Oracle Scratchpad

March 11, 2008

Everything Changes

Filed under: CBO,Execution plans,Statistics — Jonathan Lewis @ 8:59 pm GMT Mar 11,2008

Sometimes you look at a change in the optimizer arithmetic and think “Why did that take so long to appear?” Here’s an example that’s probably going to cause a lot of heartache over the next couple of years as people go through the upgrade process.
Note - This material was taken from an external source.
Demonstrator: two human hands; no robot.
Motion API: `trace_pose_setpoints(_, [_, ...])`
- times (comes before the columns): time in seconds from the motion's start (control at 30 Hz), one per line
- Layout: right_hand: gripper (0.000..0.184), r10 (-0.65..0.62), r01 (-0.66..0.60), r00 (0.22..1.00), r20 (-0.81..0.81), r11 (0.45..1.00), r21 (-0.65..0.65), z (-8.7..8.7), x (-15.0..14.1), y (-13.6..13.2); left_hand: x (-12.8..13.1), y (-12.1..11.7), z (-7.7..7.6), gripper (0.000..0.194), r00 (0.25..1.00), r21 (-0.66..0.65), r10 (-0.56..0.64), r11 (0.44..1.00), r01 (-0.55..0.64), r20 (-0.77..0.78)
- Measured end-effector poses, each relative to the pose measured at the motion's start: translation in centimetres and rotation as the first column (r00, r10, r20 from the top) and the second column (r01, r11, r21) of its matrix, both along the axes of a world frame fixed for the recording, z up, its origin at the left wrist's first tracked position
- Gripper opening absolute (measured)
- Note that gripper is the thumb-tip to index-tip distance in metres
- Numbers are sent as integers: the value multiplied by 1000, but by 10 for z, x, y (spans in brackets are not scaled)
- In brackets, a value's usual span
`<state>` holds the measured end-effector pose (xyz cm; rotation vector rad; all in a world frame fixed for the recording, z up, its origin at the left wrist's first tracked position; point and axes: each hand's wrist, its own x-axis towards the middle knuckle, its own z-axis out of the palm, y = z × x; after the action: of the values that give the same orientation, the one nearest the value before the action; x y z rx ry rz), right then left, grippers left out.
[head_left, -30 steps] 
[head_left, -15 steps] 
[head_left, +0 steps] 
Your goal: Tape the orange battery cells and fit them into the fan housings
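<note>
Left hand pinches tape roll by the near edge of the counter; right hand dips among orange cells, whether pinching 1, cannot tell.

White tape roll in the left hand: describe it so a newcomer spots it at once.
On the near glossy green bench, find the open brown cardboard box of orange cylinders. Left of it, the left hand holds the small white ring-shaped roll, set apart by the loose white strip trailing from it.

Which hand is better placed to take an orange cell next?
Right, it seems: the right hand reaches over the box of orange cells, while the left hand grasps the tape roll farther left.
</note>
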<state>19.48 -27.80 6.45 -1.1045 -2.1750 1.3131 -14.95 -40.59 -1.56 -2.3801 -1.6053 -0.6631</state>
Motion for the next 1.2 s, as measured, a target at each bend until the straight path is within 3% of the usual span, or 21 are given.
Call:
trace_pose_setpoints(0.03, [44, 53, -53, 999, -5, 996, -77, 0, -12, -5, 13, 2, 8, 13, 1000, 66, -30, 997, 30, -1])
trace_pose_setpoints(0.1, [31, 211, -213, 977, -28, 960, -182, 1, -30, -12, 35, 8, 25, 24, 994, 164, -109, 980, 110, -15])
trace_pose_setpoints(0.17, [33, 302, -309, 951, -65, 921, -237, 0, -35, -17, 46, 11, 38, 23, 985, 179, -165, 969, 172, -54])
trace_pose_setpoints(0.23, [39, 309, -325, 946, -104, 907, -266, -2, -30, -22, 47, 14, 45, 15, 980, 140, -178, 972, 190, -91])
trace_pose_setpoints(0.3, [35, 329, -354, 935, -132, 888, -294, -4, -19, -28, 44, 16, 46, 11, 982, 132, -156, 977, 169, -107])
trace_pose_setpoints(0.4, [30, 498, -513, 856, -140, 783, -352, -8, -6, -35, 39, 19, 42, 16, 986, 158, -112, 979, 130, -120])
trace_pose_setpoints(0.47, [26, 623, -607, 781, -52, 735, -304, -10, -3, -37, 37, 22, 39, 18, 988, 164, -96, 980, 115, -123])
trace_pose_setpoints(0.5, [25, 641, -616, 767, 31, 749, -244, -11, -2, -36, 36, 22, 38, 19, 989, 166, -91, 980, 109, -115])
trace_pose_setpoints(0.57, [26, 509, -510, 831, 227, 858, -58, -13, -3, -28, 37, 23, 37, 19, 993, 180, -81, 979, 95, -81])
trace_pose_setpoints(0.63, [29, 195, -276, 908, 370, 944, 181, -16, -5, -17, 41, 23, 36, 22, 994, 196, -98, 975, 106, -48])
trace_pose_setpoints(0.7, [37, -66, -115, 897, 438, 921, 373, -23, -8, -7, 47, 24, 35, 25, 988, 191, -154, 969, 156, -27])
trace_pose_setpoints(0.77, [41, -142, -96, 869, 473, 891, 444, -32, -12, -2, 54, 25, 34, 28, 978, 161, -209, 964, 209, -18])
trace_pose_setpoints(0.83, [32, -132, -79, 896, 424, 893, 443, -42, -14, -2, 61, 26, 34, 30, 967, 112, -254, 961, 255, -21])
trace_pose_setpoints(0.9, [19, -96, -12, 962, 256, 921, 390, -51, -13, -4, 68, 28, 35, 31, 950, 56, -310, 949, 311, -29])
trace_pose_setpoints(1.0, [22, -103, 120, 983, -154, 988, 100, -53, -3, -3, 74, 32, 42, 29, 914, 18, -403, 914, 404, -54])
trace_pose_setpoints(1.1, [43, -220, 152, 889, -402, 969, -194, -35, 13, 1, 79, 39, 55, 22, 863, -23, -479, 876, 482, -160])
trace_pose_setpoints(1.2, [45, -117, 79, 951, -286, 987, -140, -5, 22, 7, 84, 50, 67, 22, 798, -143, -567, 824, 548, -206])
I have a query that looks like this:

select
	padding
from
	t1
where
	n1	= 2
and	n2	= 2
;

Here are the execution plans from 10.1.0.4, 10.2.0.3, and 11.1.0.6 respectively:

Execution plan (10.1.0.4)
---------------------------------------------------------------------------
| Id  | Operation                   |  Name       | Rows  | Bytes | Cost  |
---------------------------------------------------------------------------
|   0 | SELECT STATEMENT            |             |    10 |  2470 |    12 |
|   1 |  TABLE ACCESS BY INDEX ROWID| T1          |    10 |  2470 |    12 |
|*  2 |   INDEX RANGE SCAN          | T1_I1       |    10 |       |     4 |
---------------------------------------------------------------------------
Predicate Information (identified by operation id):
---------------------------------------------------
   2 - access("T1"."N1"=2 AND "T1"."N2"=2)
.
.
Execution plan (10.2.0.3)
---------------------------------------------------------------------
| Id  | Operation                   | Name  | Rows  | Bytes | Cost  |
---------------------------------------------------------------------
|   0 | SELECT STATEMENT            |       |    10 |  2470 |   168 |
|   1 |  TABLE ACCESS BY INDEX ROWID| T1    |    10 |  2470 |   168 |
|*  2 |   INDEX RANGE SCAN          | T1_I1 |   200 |       |    25 |
---------------------------------------------------------------------
Predicate Information (identified by operation id):
---------------------------------------------------
   2 - access("N1"=2 AND "N2"=2)
.
.
Execution plan (11.1.0.6)
---------------------------------------------------------------------
| Id  | Operation                   | Name  | Rows  | Bytes | Cost  |
---------------------------------------------------------------------
|   0 | SELECT STATEMENT            |       |   200 | 49400 |   168 |
|   1 |  TABLE ACCESS BY INDEX ROWID| T1    |   200 | 49400 |   168 |
|*  2 |   INDEX RANGE SCAN          | T1_I1 |   200 |       |    25 |
---------------------------------------------------------------------
Predicate Information (identified by operation id):
---------------------------------------------------
   2 - access("N1"=2 AND "N2"=2)

To get the 10.2 and 11.1 plans, I actually had to hint the queries. (And I’ve cheated just a little bit – I had an extra, constant, “padding” column in the middle of the index to make it larger than the actual values suggest; but I’ve removed that column reference from the predicate list)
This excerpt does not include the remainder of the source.